**WHAT THIS TASK INVOLVES:**
Where in the listing does the string "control" appear? Copy every line that holds it.

**PROVIDED INFORMATION:**
- - -

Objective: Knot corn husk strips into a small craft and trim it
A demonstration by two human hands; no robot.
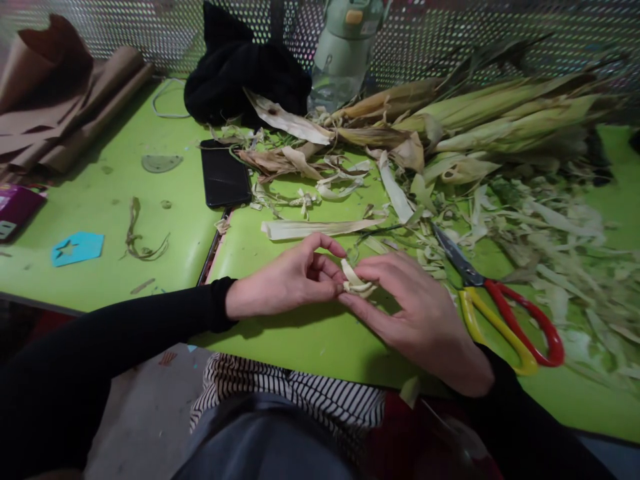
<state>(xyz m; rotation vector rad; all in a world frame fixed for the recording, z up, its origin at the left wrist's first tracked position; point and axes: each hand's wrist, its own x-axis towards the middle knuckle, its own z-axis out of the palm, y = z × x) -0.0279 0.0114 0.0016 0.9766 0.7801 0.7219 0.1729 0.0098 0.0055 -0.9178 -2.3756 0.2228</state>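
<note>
Between my two hands, just above the green table (300, 340), is a small pale folded piece of corn husk (358, 285). The thumb and fingers of my left hand (295, 273) curl in and pinch its left side. From the right, my right hand (410, 300) grips the same piece between thumb and fingers. Part of the husk is hidden behind the fingertips. A long flat husk strip (320, 229) lies just beyond my hands. To the right rest scissors (493, 300) with one red and one yellow handle, their blades pointing away from me.
Husk scraps (565, 253) cover the right side, and whole corn husks (500, 120) lie behind them. At the back are a bottle (345, 53) and black cloth (245, 73). A phone (225, 175), blue tag (77, 249) and brown paper (65, 113) lie left.
</note>
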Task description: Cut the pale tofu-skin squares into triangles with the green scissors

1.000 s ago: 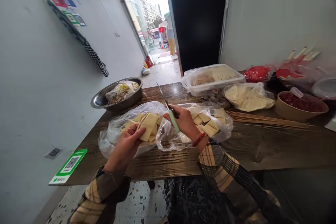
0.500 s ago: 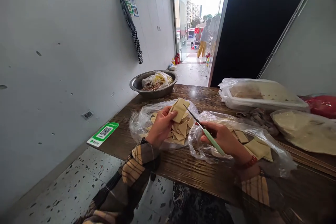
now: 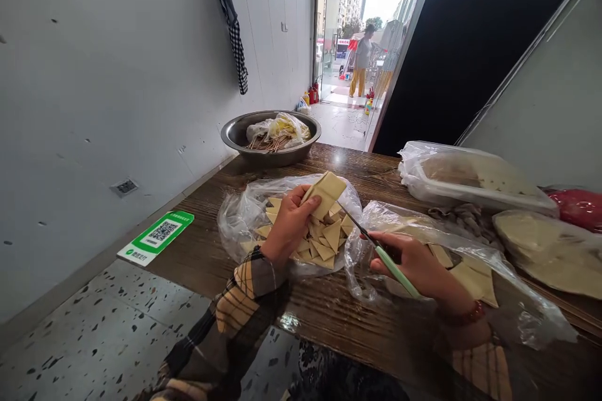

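Observation:
My left hand [image 3: 290, 225] is closed on a small stack of pale yellow tofu sheets [image 3: 329, 191], lifted above the pile. In my right hand [image 3: 414, 260] are scissors with a pale green handle [image 3: 397, 272]. Their dark blades [image 3: 355, 221] point up and left, the tip close to the stack's right edge; contact is hard to tell. Below my left hand, an open clear plastic bag [image 3: 239, 219] holds many cut triangular tofu pieces [image 3: 324, 244]. Under my right forearm lies another clear bag [image 3: 512, 288] with larger tofu sheets [image 3: 475, 279], partly hidden by the arm.
A metal basin [image 3: 230, 133] with bagged skewers stands at the table's far left. A green QR-code card [image 3: 157, 237] lies by the left edge. On the right are a plastic-wrapped white tray [image 3: 489, 182], a grey cloth [image 3: 465, 222] and a bag of pale sheets [image 3: 545, 250].
The view has tipped down and shifted slightly. My right hand and the scissors have drawn a little down and right from the stack, which stays in my left hand.

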A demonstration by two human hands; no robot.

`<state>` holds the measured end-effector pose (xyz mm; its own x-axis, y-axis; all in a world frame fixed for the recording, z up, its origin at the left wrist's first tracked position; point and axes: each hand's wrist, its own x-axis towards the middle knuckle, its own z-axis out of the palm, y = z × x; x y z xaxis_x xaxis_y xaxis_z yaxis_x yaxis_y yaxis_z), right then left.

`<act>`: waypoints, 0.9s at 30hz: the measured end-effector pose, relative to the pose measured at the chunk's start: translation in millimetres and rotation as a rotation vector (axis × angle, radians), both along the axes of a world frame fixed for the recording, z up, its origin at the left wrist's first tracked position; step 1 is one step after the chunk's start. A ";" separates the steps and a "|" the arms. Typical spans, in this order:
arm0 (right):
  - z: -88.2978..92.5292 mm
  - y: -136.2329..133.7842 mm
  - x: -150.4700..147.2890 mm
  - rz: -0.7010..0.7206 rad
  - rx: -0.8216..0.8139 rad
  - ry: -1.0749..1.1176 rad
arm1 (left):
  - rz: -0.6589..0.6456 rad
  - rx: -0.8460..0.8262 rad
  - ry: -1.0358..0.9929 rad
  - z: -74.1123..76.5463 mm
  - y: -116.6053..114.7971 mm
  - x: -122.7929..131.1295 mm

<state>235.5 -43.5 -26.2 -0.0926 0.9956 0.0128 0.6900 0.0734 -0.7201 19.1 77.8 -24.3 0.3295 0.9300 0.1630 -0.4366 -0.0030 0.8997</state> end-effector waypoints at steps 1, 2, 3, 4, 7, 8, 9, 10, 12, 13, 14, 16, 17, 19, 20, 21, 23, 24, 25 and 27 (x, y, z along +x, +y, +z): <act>-0.2 0.1 -0.2 0.000 -0.009 0.003 | -0.008 0.005 0.010 -0.7 -0.2 -0.6; -0.5 0.1 -0.3 -0.003 -0.010 0.004 | -0.013 0.014 0.022 -0.8 -0.6 -1.1; -0.7 0.1 -0.5 -0.007 -0.005 0.003 | -0.015 0.025 0.033 -0.6 -1.2 -1.5; -0.9 -0.1 -0.8 -0.010 -0.001 0.002 | -0.017 0.036 0.042 -0.1 -1.9 -1.9; -0.5 -0.8 -2.5 -0.002 -0.008 -0.003 | -0.033 0.051 0.082 0.0 -4.6 -2.4; 0.0 -0.9 -3.3 0.004 -0.017 -0.006 | -0.043 0.057 0.105 -0.5 -5.5 -2.4; 0.7 -1.0 -4.1 0.008 -0.024 -0.012 | -0.054 0.069 0.135 -1.2 -6.2 -2.3; 1.5 -1.0 -4.9 0.008 -0.025 -0.020 | -0.060 0.087 0.170 -2.0 -6.9 -2.3; 2.9 -0.8 -6.3 0.004 -0.020 -0.037 | -0.072 0.129 0.239 -3.2 -8.0 -2.1; 3.4 -0.6 -6.9 0.007 -0.016 -0.043 | -0.083 0.149 0.273 -3.4 -8.5 -2.1; 3.6 -0.4 -7.2 0.012 -0.015 -0.048 | -0.094 0.165 0.305 -3.3 -8.9 -2.1; 2.9 -0.1 -7.6 0.024 -0.021 -0.053 | -0.115 0.191 0.358 -2.4 -9.8 -2.1; 2.1 0.1 -7.6 0.028 -0.024 -0.053 | -0.123 0.200 0.376 -1.8 -10.1 -2.2; -0.4 0.5 -7.1 0.030 -0.024 -0.045 | -0.136 0.206 0.396 -0.8 -10.6 -2.2; -1.8 0.8 -6.8 0.032 -0.020 -0.040 | -0.145 0.202 0.398 -0.5 -10.7 -2.1; -3.2 1.0 -6.4 0.038 -0.013 -0.035 | -0.158 0.194 0.393 -0.6 -10.8 -2.0; -5.7 1.5 -5.6 0.051 0.002 -0.029 | -0.187 0.163 0.369 -1.4 -10.8 -1.7; -6.6 1.8 -5.3 0.053 0.009 -0.026 | -0.198 0.145 0.353 -2.2 -10.8 -1.5; -7.2 2.1 -5.0 0.053 0.012 -0.022 | -0.205 0.126 0.337 -3.1 -10.7 -1.3; -7.6 2.5 -4.8 0.051 0.012 -0.009 | -0.208 0.095 0.308 -5.2 -10.4 -0.7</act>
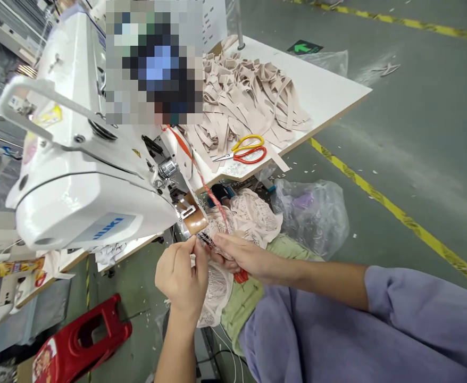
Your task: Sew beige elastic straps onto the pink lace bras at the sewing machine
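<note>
My right hand (253, 258) is closed around a pair of small scissors. Their red handle (241, 276) shows below the palm and their dark blades point toward my left hand. A red ribbon (201, 183) runs from the sewing machine (93, 202) down to the right hand. Just beside the blades, my left hand (183, 271) is closed in a pinch, and what lies between its fingertips is too small to make out. Pale beige lace fabric (253, 215) lies under and around both hands, over a green cloth (239, 311) on the lap.
Beige fabric strips (249, 101) are heaped on the white table (329, 88). Scissors with yellow and red handles (245, 151) lie near its edge. A clear plastic bag (313, 213) hangs beside the lap. A red plastic stool (85, 340) stands on the floor at lower left.
</note>
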A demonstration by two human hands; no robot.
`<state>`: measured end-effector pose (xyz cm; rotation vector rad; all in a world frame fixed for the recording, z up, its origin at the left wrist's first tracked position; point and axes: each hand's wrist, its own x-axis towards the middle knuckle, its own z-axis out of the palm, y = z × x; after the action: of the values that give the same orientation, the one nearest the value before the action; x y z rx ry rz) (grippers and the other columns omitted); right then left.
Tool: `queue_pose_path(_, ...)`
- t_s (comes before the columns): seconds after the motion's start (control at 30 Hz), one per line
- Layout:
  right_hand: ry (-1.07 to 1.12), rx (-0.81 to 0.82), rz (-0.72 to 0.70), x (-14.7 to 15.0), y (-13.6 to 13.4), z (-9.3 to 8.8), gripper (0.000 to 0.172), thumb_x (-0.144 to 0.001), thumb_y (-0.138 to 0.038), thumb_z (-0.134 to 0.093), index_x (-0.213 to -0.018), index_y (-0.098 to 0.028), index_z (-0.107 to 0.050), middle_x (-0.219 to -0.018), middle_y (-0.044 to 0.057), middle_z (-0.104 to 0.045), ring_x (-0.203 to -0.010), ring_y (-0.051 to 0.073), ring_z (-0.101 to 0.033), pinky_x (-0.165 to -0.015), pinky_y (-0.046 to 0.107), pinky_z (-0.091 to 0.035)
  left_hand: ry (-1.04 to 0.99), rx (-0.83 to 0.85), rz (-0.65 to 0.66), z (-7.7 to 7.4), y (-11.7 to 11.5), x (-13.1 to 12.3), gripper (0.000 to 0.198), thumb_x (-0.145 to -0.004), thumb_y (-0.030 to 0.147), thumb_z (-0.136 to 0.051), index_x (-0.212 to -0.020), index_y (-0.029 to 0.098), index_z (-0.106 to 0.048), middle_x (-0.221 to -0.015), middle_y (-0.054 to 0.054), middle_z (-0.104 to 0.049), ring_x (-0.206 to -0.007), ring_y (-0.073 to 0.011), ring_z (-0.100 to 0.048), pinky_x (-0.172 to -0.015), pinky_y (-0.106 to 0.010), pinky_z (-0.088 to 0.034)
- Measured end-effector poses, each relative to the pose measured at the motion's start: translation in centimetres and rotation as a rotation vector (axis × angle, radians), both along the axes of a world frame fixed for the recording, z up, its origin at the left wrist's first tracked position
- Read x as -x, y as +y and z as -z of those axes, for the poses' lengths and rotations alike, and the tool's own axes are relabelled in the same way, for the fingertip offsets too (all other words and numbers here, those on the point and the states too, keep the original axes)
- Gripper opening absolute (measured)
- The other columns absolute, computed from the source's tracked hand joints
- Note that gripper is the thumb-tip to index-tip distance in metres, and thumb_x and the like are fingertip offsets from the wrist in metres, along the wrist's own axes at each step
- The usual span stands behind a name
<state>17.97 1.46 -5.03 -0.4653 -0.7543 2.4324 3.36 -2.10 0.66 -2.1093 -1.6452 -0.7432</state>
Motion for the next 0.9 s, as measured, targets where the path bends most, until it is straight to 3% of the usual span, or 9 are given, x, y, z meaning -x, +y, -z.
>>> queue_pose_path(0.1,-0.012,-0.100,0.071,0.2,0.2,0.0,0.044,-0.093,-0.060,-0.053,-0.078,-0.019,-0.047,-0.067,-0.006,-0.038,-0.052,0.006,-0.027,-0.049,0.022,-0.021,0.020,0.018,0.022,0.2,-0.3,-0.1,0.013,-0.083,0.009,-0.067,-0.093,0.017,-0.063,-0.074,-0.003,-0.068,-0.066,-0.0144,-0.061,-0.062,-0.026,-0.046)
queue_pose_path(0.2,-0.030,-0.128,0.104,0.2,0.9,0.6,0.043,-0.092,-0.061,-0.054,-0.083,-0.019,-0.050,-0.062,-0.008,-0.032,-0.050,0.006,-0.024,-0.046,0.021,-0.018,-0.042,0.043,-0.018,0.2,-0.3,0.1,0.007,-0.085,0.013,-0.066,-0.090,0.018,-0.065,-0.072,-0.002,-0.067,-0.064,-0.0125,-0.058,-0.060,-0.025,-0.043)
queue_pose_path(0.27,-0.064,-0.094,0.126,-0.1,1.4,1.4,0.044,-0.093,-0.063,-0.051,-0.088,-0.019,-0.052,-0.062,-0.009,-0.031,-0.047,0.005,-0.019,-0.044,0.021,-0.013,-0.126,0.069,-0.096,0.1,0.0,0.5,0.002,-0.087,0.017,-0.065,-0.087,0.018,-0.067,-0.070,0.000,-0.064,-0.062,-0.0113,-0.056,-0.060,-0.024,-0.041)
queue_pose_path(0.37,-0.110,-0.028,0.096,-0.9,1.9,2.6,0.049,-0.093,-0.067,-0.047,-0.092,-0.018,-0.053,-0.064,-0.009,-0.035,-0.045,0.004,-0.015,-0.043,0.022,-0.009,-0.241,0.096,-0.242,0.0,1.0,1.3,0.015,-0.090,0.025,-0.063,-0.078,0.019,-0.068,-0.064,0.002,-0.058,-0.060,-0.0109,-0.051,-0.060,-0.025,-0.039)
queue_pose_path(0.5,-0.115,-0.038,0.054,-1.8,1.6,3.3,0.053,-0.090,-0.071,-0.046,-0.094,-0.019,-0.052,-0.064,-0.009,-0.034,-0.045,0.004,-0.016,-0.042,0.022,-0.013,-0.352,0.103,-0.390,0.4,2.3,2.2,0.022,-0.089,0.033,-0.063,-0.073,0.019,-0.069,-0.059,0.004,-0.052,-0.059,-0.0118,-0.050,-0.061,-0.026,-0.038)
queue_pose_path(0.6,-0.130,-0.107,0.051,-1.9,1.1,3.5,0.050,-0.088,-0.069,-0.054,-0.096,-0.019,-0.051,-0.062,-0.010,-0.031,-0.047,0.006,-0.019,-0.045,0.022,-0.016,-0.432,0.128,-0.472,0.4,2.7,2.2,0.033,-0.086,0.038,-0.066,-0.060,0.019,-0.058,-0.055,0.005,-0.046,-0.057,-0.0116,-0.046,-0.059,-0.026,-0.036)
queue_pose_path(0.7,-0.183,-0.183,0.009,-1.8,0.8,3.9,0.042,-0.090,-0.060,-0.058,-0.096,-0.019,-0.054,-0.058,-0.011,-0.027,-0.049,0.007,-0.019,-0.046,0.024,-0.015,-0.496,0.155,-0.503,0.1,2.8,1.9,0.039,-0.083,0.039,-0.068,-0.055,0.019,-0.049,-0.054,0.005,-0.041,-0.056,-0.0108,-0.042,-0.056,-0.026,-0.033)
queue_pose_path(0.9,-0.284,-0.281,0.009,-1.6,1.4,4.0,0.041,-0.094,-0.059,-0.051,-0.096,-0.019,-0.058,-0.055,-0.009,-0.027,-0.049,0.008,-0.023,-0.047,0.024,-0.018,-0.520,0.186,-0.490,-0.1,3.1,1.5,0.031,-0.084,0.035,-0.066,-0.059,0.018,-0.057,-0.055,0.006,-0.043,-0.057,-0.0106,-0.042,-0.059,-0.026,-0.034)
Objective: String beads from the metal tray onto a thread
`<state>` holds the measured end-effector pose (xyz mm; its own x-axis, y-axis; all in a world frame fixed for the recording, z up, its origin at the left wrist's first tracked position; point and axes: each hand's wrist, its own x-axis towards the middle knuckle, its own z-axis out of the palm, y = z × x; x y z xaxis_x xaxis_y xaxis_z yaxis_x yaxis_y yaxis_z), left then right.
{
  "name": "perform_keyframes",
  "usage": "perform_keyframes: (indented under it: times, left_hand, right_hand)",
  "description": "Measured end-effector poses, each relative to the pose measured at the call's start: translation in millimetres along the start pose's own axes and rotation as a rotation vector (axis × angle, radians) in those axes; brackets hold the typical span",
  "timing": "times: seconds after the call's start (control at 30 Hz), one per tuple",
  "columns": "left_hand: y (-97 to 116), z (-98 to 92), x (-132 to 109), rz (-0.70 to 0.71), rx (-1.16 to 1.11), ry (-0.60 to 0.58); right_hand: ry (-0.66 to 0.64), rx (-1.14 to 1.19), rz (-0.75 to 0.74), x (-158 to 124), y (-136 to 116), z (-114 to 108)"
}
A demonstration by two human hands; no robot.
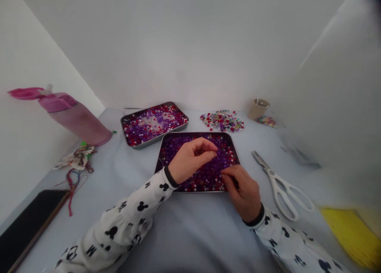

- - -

**RESPONSE BOX:**
- t_s (comes before the columns): seconds after the motion's start (control at 30 Hz), one per line
  "timing": "times: seconds after the call's start (control at 30 Hz), one per tuple",

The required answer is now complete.